Taylor Hebert never triggers in the locker. As she continues to struggle in school and with her peer and familial relationships, she decides that enlisting in the PRT is her best option to escape the perpetual spiral that is living in Brockton Bay. A few years later, upon her return to Brockton following a family emergency, she finds herself meeting some new faces, and reconnecting with some old ones... Ones that may or may not have ruined large portions of her adolescent years... and a large portion of herself--one that she doesn't even want to begin to think about--finds itself not minding.

Notes:

Okay so here y'all go! Just gonna plop this here, and maybe it'll get finished before I go gray. There are at least 15 more chapters planned, but who knows where it'll fall with grad school and shizz.

(See the end of the work for more notes.)

Chapter 1: Deference 0.1

Chapter Text

October 2012

“Taylor, are you absolutely sure about this?”

Taylor Hebert had never known her father, Danny, to be a joker—sure, some leeway came with the territory of being a dockworker—and sure, they hadn’t had the best relationship in some years now—with both of them being ghosts in their own home—so this could feasibly be a recent development. It could also be reasonably said that the comedic nature of this comment was a derivative of her sleep-addled mind.

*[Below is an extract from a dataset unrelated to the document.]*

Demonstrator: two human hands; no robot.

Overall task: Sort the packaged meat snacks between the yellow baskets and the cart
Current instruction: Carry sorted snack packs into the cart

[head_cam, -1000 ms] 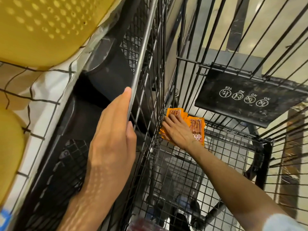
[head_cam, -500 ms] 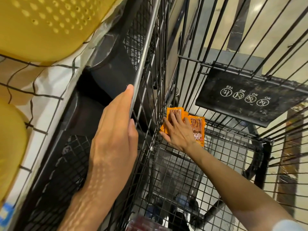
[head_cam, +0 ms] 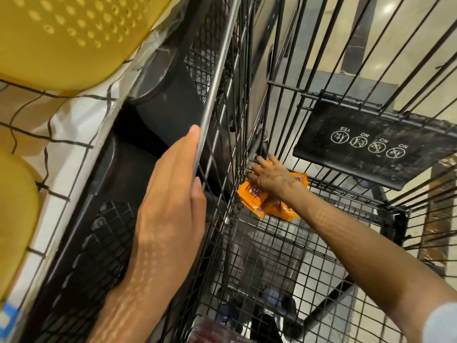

Snorting mirthlessly, she found herself watching the dust motes drift within a beam of early morning light filtering through the truck’s window.

“And what other options do I have? Becoming a janitor? The bitches three have pretty much ruined my life.”

There was a brittle, manic bite to her tone—one that made her father wearily glance at her—a look that she fruitlessly pretended not to notice in the cramped cab.

“Taylor—Little owl—we’ve talked about this—”

The ever-patient tone of his voice grates raw against her exposed nerves.

“Yes, we have! Which is why we both know that this is the best option for me, and why we agreed that this is better than community college, or the docks, or trade school. I need out, Dad. I know you don’t agree with this, but I need it.”

Daniel Hebert finds himself frowning at his daughter—not an uncommon occurrence in the many similar arguments they’ve had about this exact subject in the past few months—ever since Taylor got it in her mind that joining the military, of all things, would be her ticket out of the bay. He had made the error of bringing the fact that her mother—dear Annette—would have heavily disapproved of this—with her rejection of the patriarchy and the military industrial complex extending as an instrument of it—gobbling up the impoverished to fuel the oppressive arm of western imperialism. He had watched his little girl shut him out in real time months ago, the second the words left his mouth.

Taylor idolized her mother. Bringing her up after the accident had become a Hebert household sin—not one that was ever acknowledged between the two—but one that existed in the periphery of every single stilted interaction between father and daughter, nonetheless. Bringing up Annette to get Taylor to see reason flew in the face of the unwritten outline that both had let shape their conversations since the accident—an outline that opened with Danny asking “how was your day at school?” and closed with his daughter lying directly to his face about how it wasn’t that bad; an outline that had already been steadily on the decline since Taylor was briefly hospitalized for being shoved into her tampon-filled locker in 2011.

It didn’t matter that what Danny was saying was true—that Annette would have hated it. It didn’t matter that Taylor wasn’t giving the rest of her options a fair shake. His daughter had always been a one-track mind—one that would fixate on a single way of accomplishing a goal, and stick to it with extreme determination.

The second that Danny brought up Annette in conflict, he lost. As simple as that. He had watched his daughter lock up and refuse to speak more than a single sentence at a time to him for weeks. He had watched in real-time as this fantasy shifted from a fixation within her mind to one that she would go to any lengths to drag into reality just to prove that he was wrong—and that her way is the best way.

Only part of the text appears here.